Andrian pusing memikirkan siapa dalang dibalik kekacauan ini, ditambah ia mendapat laporan bahwa anak itu membolos dari sekolah dan pulang tengah malam, itu semakin membuatnya naik darah, bisa bisanya Vano tidak kapok atas hukuman yang Andrian berikan, ia ingin cepat -cepat menyelesaikan masalah ini dan kembali, hanya dengan satu tujuan, yaitu menghukum anak tercintanya, tangannya sudah gatal ingin segera melakukan hal itu, ditambah kejadian masa lalu itu masih saja hinggap dikepalanya.

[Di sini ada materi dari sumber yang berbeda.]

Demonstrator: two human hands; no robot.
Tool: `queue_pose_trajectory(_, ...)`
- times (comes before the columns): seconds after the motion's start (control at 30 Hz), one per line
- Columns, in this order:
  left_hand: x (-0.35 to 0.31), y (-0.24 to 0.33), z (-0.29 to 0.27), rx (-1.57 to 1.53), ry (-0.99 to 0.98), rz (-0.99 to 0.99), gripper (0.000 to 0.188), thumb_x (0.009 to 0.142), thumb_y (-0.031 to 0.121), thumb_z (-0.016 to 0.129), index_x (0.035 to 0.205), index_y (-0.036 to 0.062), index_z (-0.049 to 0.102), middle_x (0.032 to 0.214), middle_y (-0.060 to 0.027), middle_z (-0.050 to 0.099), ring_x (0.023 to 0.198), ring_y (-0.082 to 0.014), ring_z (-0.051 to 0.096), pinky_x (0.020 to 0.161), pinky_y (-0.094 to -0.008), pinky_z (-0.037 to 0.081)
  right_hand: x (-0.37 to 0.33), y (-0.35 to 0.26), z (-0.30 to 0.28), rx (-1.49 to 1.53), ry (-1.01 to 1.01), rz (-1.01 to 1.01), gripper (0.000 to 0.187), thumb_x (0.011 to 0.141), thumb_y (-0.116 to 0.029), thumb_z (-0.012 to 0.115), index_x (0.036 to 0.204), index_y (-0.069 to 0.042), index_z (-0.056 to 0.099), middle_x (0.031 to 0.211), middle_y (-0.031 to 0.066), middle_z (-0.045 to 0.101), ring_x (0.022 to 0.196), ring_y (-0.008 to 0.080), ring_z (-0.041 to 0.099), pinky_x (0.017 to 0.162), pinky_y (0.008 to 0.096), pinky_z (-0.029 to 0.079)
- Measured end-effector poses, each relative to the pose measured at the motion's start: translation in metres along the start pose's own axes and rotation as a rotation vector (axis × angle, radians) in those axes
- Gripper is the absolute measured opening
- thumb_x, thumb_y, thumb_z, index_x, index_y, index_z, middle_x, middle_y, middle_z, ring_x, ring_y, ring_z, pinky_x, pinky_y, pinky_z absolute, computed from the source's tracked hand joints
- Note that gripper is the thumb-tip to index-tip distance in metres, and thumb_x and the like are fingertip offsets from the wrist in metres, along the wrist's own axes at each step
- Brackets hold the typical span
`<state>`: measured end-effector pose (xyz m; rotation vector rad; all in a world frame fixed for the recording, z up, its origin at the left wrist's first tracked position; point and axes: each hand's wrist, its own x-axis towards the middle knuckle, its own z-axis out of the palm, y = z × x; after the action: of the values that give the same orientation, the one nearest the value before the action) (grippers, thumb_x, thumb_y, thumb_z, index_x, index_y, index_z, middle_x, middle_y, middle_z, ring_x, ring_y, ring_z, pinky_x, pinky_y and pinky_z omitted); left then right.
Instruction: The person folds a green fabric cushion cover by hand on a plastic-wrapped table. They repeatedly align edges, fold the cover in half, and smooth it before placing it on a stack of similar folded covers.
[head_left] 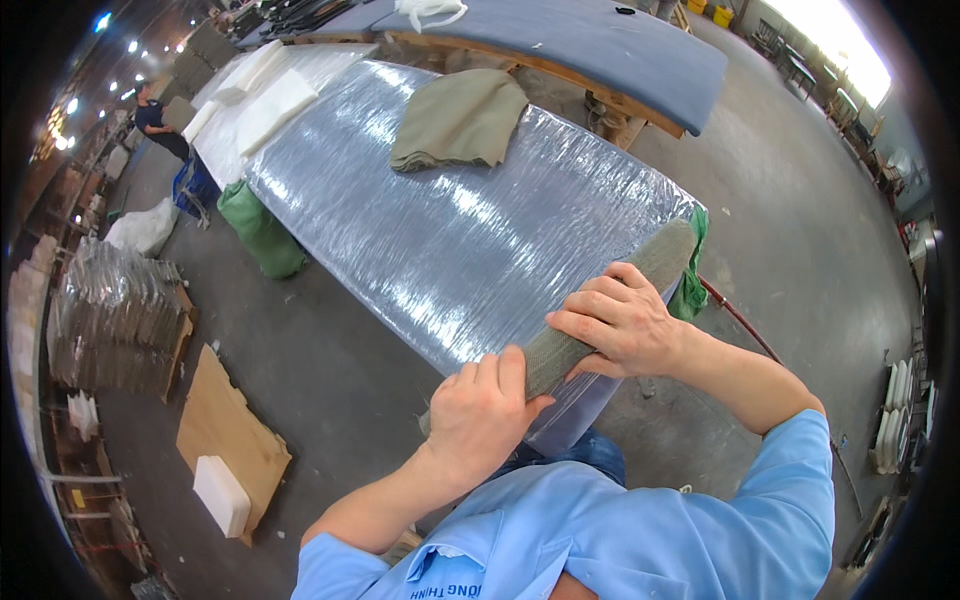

Ia memang sengaja menempatkan seorang pengawal untuk memantau semua gerak gerik seorang Vano, anaknya itu sering sekali buat masalah pikirnya.

.
.
.
.

Seorang anak kecil tengah asyik berjalan jalan di sebuah taman bersama sang ibu, ia sesekali melirik sesuatu yang menarik perhatiannya, matanya sering kali tertuju pada benda-benda di taman itu, entah itu air mancur, ayunan bahkan jungkat jungkit.

Ia senang sekali bisa pergi keluar, karena ia sudah lama tidak diperbolehkan keluar dengan alasan sang ibu tengah hamil besar, sampai sesuatu menarik pandangannya.

“Bunda, bunda Al mau balon itu!” Tunjuknya ke seberang jalan sambil menarik tangan sang bunda.

“Iya.... sebentar, tunggu dulu ya Al berhenti dulu, bunda mau istirahat.” Ujar sang bunda lembut, ia merasa lelah karena berjalan terlalu lama.

“Ih bunda ental balonnya abis, telus Al nggak kebagian.” Ucapnya sedih.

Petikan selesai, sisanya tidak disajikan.